Years of Related Experience:

• 0-2 years in laboratory or related environment

Knowledge, Skills, Abilities, Certifications/Licenses, and Affiliations:
(Include any required computer skills, regulatory knowledge, certifications, licenses, languages, cognitive and behavioral abilities etc.)

• Strong understanding of compliance with applicable laboratory and safety procedure is required
• Knowledge of sterilization, disinfection and cleaning technologies for reprocessing of medical devices is strongly preferred
• Professional experience in a GxP-regulated industry and understanding of QSR, FDA, and ISO guidelines is preferred
• The successful candidate must be self-driven, have strong critical thinking and problem-solving skills, and capable of working independently or in a team.
• Must possess effective oral and written communication skills as well as demonstrate the ability to effectively function in a cross-functional team environment
• Working experience with sterilants and disinfectants is preferred
• Working experience with medical washer-disinfectors or sterilizers intended for reprocessing of medical devices is preferred
• Experience in validation or qualifying medical devices for reprocessing in medical washer-disinfectors or sterilizers is preferred
• Working knowledge of designs and features of medical devices is preferred

Fortive Corporation Overview

Fortive’s essential technology makes the world stronger, safer, and smarter. We accelerate transformation across a broad range of applications including environmental, health and safety compliance, industrial condition monitoring, next-generation product design, and healthcare safety solutions.

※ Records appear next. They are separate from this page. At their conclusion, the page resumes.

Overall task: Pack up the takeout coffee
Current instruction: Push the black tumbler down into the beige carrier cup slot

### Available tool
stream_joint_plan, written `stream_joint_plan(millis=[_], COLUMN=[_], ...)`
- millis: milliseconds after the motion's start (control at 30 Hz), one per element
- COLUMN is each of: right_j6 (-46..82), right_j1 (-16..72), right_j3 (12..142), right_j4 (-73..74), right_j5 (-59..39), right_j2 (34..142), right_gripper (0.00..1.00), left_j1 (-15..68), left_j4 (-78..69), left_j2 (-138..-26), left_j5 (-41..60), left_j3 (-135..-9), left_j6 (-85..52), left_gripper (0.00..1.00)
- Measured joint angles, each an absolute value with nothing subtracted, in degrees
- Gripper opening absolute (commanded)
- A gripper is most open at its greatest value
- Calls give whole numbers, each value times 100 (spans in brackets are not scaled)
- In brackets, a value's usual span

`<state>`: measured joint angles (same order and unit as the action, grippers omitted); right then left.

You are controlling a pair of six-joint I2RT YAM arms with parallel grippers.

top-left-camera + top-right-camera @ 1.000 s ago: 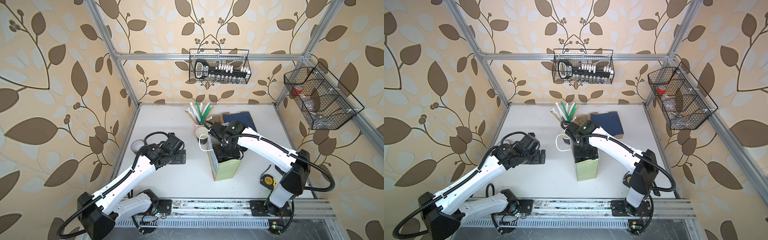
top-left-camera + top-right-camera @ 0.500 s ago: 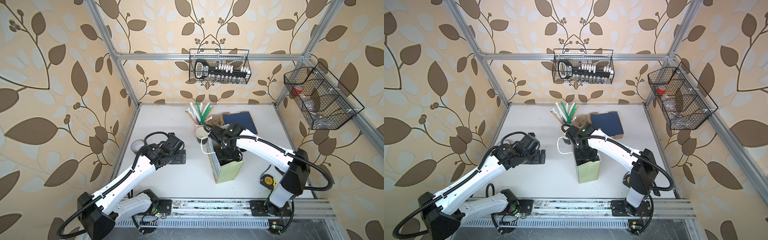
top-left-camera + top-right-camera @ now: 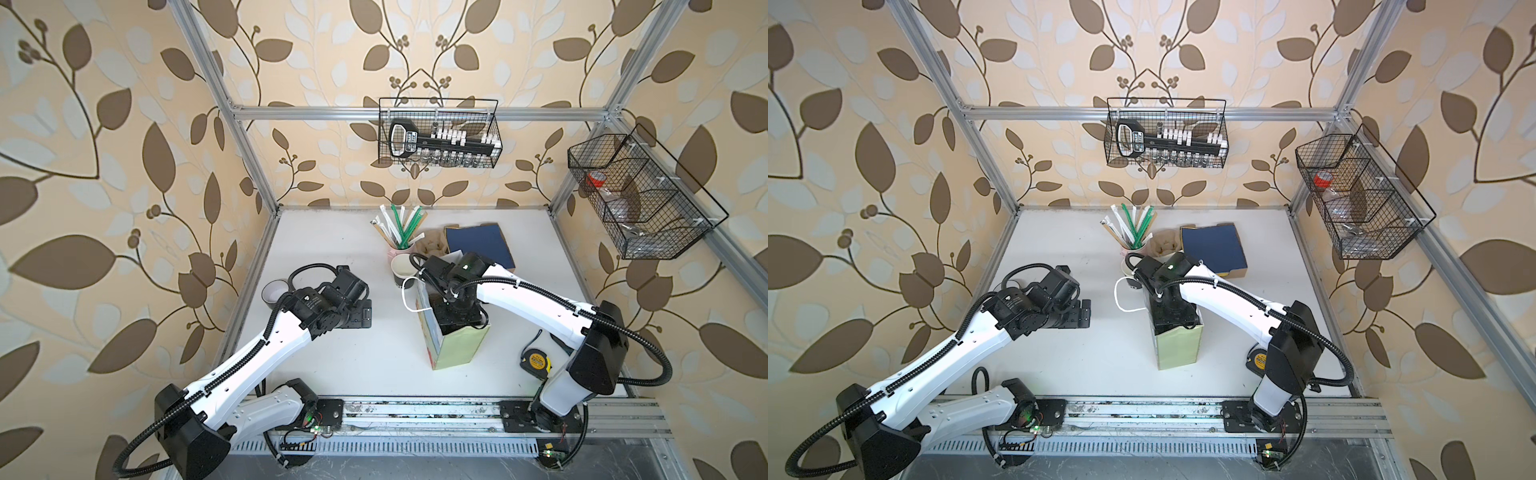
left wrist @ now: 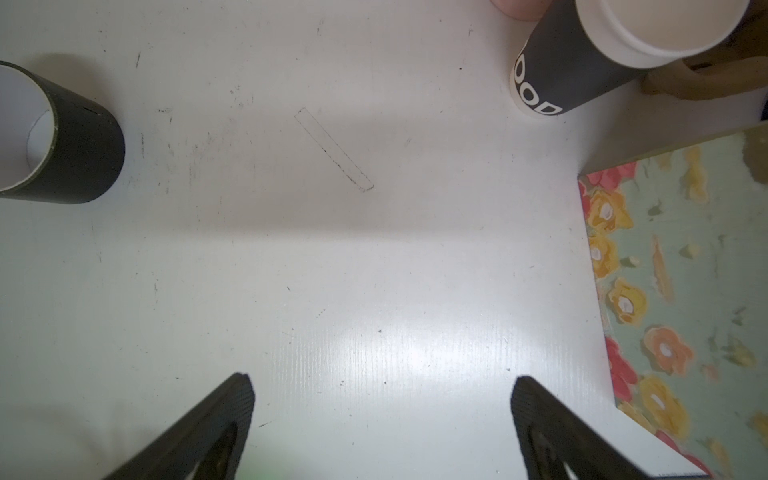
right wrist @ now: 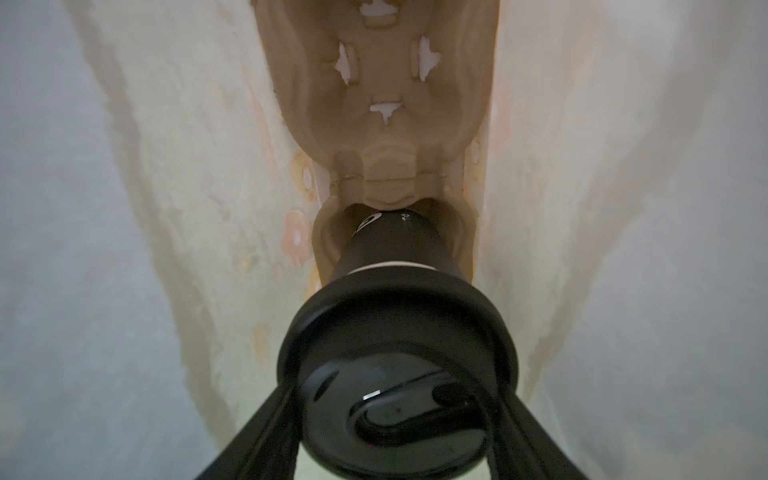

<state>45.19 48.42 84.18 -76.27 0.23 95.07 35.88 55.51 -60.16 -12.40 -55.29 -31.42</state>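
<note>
The takeout coffee (image 5: 395,245) is a black paper cup with a black lid (image 5: 399,332). It stands in a pocket of a brown pulp carrier (image 5: 386,104) at the bottom of the green floral bag (image 3: 457,349) (image 3: 1179,349). My right gripper (image 5: 395,399) reaches down into the bag (image 3: 455,313) (image 3: 1173,316) and is shut on the cup at its lid. In both top views the bag and arm hide the cup. My left gripper (image 4: 382,380) (image 3: 361,318) (image 3: 1081,313) hangs open over bare table, left of the bag.
A lidless black cup (image 3: 402,268) (image 4: 582,70) stands by the pink cup of straws (image 3: 401,249). A black cylinder with white inside (image 3: 274,291) (image 4: 75,145) sits far left. Brown carriers (image 3: 432,245), a blue tray (image 3: 482,247) and a tape measure (image 3: 536,361) lie around.
My right gripper has sunk a little deeper into the bag with the cup, and the bag has shifted slightly. The left arm has not moved.
</note>
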Motion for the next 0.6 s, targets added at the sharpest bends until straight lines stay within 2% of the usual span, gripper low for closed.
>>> stream_joint_plan(millis=[600], right_j6=[4517], right_j1=[4845], right_j3=[7994], right_j4=[-7253], right_j5=[38], right_j2=[9299], right_gripper=[0], left_j1=[3553], left_j4=[5551], left_j2=[-6018], left_j5=[-1243], left_j3=[-5529], left_j6=[-3140], left_gripper=[99])
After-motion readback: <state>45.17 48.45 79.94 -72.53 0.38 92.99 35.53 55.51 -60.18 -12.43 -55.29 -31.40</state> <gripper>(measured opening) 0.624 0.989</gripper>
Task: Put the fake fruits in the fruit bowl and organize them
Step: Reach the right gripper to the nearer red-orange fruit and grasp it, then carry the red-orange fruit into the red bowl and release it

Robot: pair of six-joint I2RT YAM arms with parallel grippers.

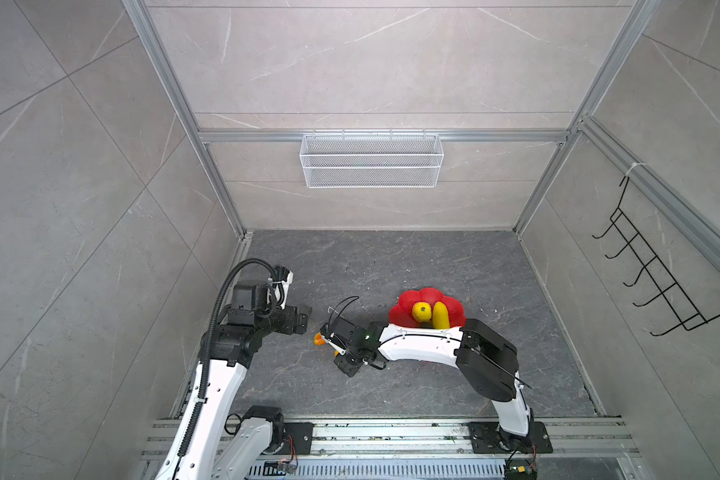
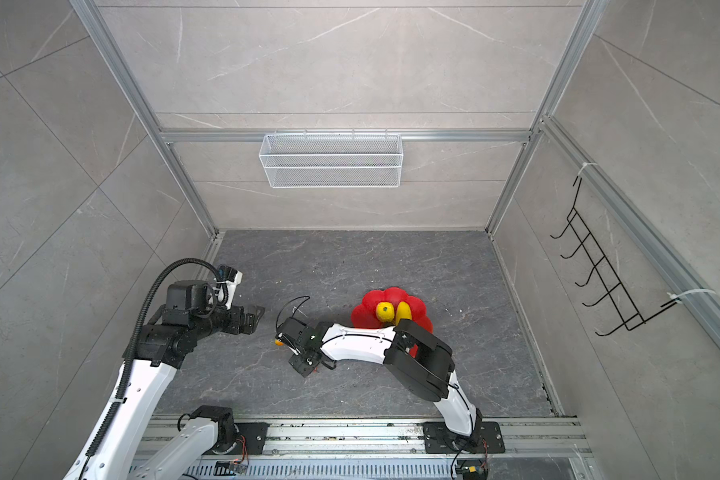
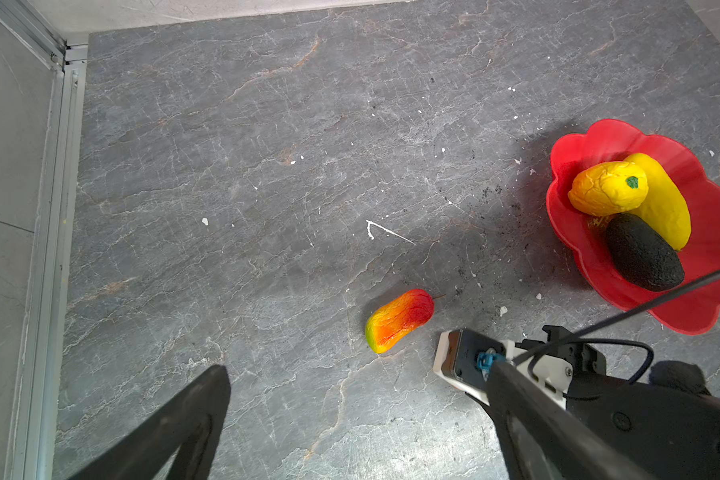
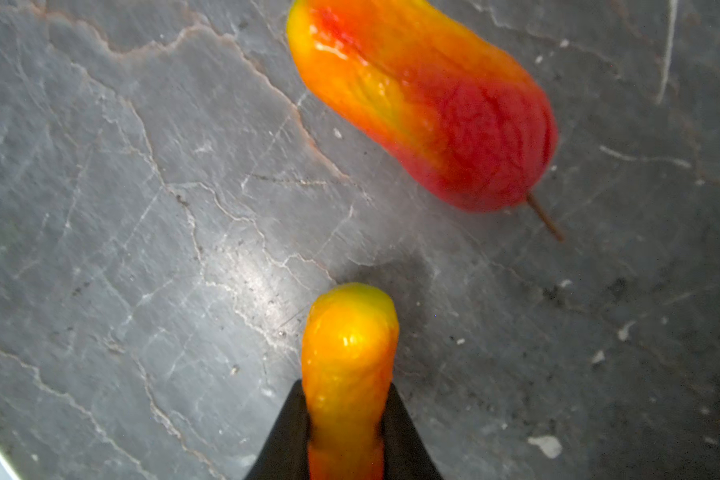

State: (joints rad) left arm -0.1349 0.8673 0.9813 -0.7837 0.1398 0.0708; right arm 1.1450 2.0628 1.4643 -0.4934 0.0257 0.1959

We are a global industrial technology innovator with a startup spirit. Our forward-looking companies lead the way in software-powered workflow solutions, data-driven intelligence, AI-powered automation, and other disruptive technologies. We’re a force for progress, working alongside our customers and partners to solve challenges on a global scale, from workplace safety in the most demanding conditions to groundbreaking sustainability solutions.

We are a diverse team 18,000 strong, united by a dynamic, inclusive culture and energized by limitless learning and growth. We use the proven Fortive Business System (FBS) to accelerate our positive impact. 

At Fortive, we believe in you. We believe in your potential—your ability to learn, grow, and make a difference. 

At Fortive, we believe in us. We believe in the power of people working together to solve problems no one could solve alone. 

At Fortive, we believe in growth. We’re honest about what’s working and what isn’t, and we never stop improving and innovating.

Fortive: For you, for us, for growth.